- Promotional poster
- Directed by: Jason Chaet
- Written by: Jason Chaet; Rick A. Moore;
- Produced by: Jason Chaet; Allegra Cohen; Sheri Davao; Rick A. Moore; Jonathan Gray; Mary Jane Skalski;
- Starring: Jack Carpenter; Melanie Lynskey; Susie Essman; John Pankow;
- Cinematography: Ryan Samul
- Edited by: Joel Plotch; Federico Rosenzvit;
- Music by: Matt Bauder; Jonathan Benedict; Rob Niederpruem;
- Production company: Stouthearted Films
- Distributed by: Filmbuff
- Release dates: October 13, 2012 (Woodstock Film Festival); April 8, 2014 (Internet);
- Running time: 88 minutes
- Country: United States
- Language: English
- Budget: $200,000

= Putzel =

Putzel is a 2012 American romantic dramedy film.

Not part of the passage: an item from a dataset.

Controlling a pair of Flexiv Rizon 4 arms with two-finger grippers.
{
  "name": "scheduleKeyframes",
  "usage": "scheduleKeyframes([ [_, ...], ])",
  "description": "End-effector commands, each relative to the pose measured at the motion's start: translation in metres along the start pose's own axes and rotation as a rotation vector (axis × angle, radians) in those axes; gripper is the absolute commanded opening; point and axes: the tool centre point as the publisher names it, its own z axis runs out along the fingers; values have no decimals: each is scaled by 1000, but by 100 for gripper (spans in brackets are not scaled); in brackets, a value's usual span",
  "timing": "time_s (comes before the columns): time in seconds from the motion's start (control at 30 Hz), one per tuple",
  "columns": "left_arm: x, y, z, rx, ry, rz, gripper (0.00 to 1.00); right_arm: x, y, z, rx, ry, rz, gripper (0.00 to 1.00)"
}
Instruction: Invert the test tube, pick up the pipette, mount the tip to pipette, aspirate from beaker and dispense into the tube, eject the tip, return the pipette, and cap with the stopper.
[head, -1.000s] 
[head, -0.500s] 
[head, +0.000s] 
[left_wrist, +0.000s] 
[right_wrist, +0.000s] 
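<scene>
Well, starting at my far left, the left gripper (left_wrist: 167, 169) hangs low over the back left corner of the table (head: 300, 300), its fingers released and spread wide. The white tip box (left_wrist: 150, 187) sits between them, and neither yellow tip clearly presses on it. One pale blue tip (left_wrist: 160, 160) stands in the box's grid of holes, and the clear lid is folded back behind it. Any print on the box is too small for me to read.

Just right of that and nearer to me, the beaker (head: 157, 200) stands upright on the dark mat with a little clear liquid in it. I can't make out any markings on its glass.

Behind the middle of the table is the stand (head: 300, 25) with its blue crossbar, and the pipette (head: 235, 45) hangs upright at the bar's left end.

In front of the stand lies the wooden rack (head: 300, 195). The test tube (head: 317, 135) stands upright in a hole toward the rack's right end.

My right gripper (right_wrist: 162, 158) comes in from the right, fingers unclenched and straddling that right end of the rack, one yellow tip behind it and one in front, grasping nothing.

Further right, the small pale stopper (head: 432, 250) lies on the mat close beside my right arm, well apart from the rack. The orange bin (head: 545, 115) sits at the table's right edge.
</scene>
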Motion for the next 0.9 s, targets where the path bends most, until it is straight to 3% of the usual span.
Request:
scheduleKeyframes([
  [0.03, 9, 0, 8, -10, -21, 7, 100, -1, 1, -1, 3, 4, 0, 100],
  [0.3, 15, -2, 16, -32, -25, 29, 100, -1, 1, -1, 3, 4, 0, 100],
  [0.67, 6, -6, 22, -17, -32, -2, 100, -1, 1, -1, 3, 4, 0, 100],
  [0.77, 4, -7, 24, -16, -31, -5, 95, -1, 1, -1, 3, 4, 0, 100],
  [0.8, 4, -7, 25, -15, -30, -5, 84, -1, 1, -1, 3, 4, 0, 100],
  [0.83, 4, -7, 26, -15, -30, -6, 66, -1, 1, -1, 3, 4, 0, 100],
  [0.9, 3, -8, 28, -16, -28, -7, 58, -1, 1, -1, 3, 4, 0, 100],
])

Co-written and directed by Jason Chaet in his feature directorial debut, it stars Jack Carpenter, Melanie Lynskey, John Pankow, and Susie Essman. Putzel premiered at the Woodstock Film Festival on October 13, 2012, and was made purchasable through iTunes on April 8, 2014. Its title derives from the Yiddish word for "little fool".

==Premise==
For Walter Himmelstein, a young man known affectionately as Putzel, life doesn't stretch too far beyond the family business - a bagel and lox store in uptown Manhattan. Walter's dreams of presiding over his uncle Sid's emporium are disrupted by the arrival of Sally, a beguiling dancer who begins an affair with the much older, very-married Sid. In attempting to sabotage their doomed liaison, Walter finds his world thrown chaotically off course and, after a lifetime of teasing from those around him, starts to recognize that he's more than merely a "putzel".

==Cast==
- Jack Carpenter as Walter (as Jack T. Carpenter)
- Melanie Lynskey as Sally
- Susie Essman as Gilda
- John Pankow as Sid
- Jarlath Conroy as McGinty
- Adrian Martinez as Hector
- Steve Park as Song
- Armando Riesco as Jake
- Allegra Cohen as Willa
- Fran Kranz as Salmon Guy

==Production==
The film was shot on location in New York City's Upper West Side in 2011, with principal photography lasting 18 days.

==Release and reception==
After debuting at the Woodstock Film Festival in October 2012, Putzel was named Best Picture at the Phoenix Film Festival when it screened there the following April. It was generally well received by critics, with The Washington Post comparing it to the works of Woody Allen, calling it "sharp" and "appealingly offbeat"; while Redefines Allen Huang praised the "delightful" performances of Jack Carpenter and Melanie Lynskey, noting that their interactions were "deftly believable".